A convenient and rapid technique for preparing radiolabeled single-stranded DNA hybridization probes has been developed. Single-stranded recombinant M13 phage DNA containing the mRNA strand of a cloned cDNA is bound to diazobenzyloxymethyl-cellulose in a manner that permits the synthesis of a complementary DNA using reverse transcriptase and primed with either oligo(dT) or the M13 single-stranded primer. A procedural advantage is that after synthesis the unincorporated radiolabeled nucleotides are washed away easily, and the radiolabeled single-stranded DNA probe is eluted with formamide, ready for use.
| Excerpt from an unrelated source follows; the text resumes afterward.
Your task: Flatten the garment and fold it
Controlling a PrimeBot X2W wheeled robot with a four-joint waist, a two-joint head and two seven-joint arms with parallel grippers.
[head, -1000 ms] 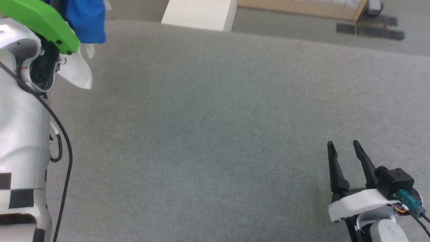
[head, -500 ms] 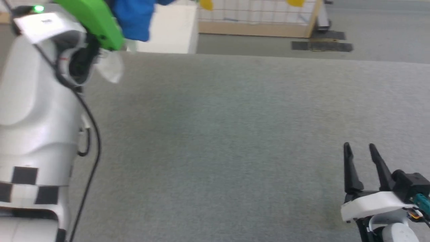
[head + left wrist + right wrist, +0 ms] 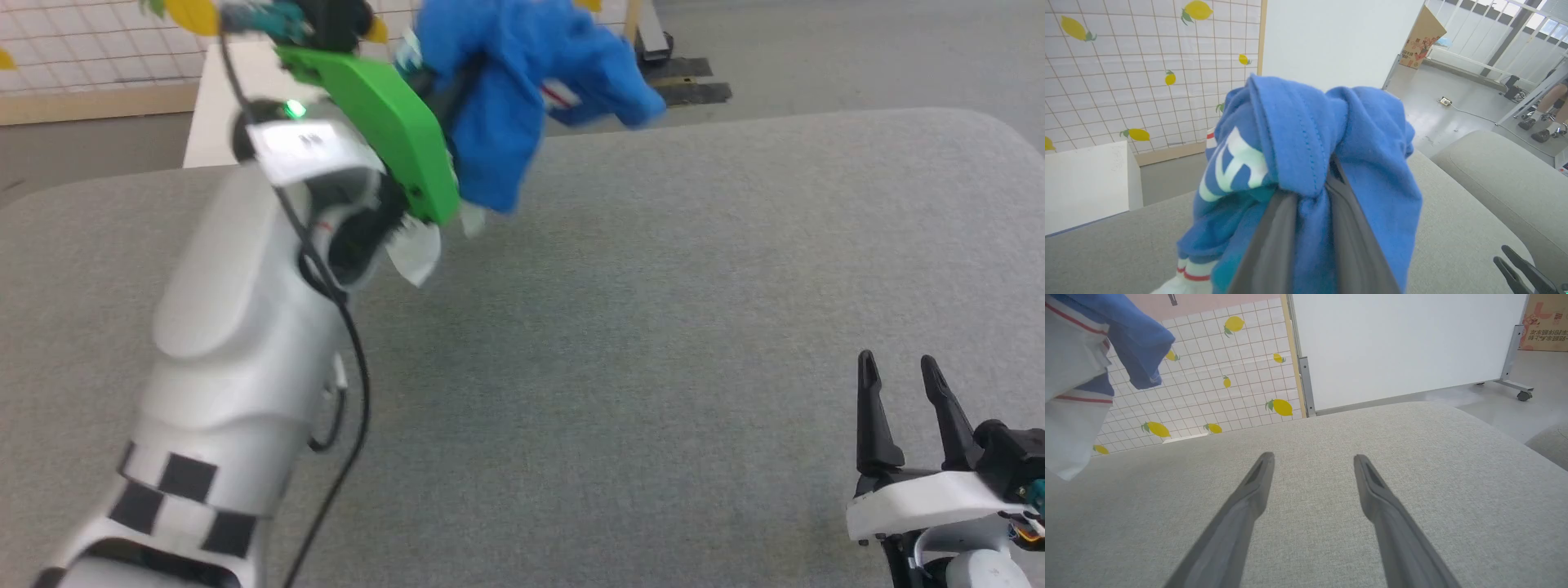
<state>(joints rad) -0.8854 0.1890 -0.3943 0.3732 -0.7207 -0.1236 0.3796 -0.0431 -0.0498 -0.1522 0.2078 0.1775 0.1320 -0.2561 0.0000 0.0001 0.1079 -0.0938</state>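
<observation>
since a second ago our head camera has swung and lifted, so the whole view has shifted. even so, measured against the right hand (image 3: pixel 898 367), which keeps its place at the lower right, our left arm has carried the garment (image 3: pixel 522 98) from the far left edge in over the grey padded surface (image 3: pixel 653 327). we read that as the bundle being brought to where it can be laid out; nothing is flattened yet and no fold is made.

the left hand (image 3: pixel 1310 183) is nearly closed, pinching a thick gather of blue cloth between its two fingers. the garment hangs from it in the air, clear of the surface. the right hand stands wide open and holds nothing, low over the surface and well apart from the cloth.

the garment is a crumpled royal-blue lump draped over the fingers. part of the white lettering (image 3: pixel 1233 163) shows in a fold, a white sleeve (image 3: pixel 1069 416) dangles below, and red-and-white striped trim (image 3: pixel 1192 273) runs where blue meets white.
</observation>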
To limit the DNA copy to the insert, a preliminary synthesis reaction is performed with unlabeled nucleotides, primer, and enzyme, followed by digestion of the reaction mix with a restriction endonuclease that recognizes a unique site in the recombinant immediately upstream of the cDNA insert. After elution of the unlabeled synthesized complementary DNA, a second synthesis reaction yields highly radiolabeled single-stranded DNA that extends only the length of the mRNA insert. A major advantage is that the restriction enzyme-cleaved, cellulose-bound template can be stored and reused repeatedly.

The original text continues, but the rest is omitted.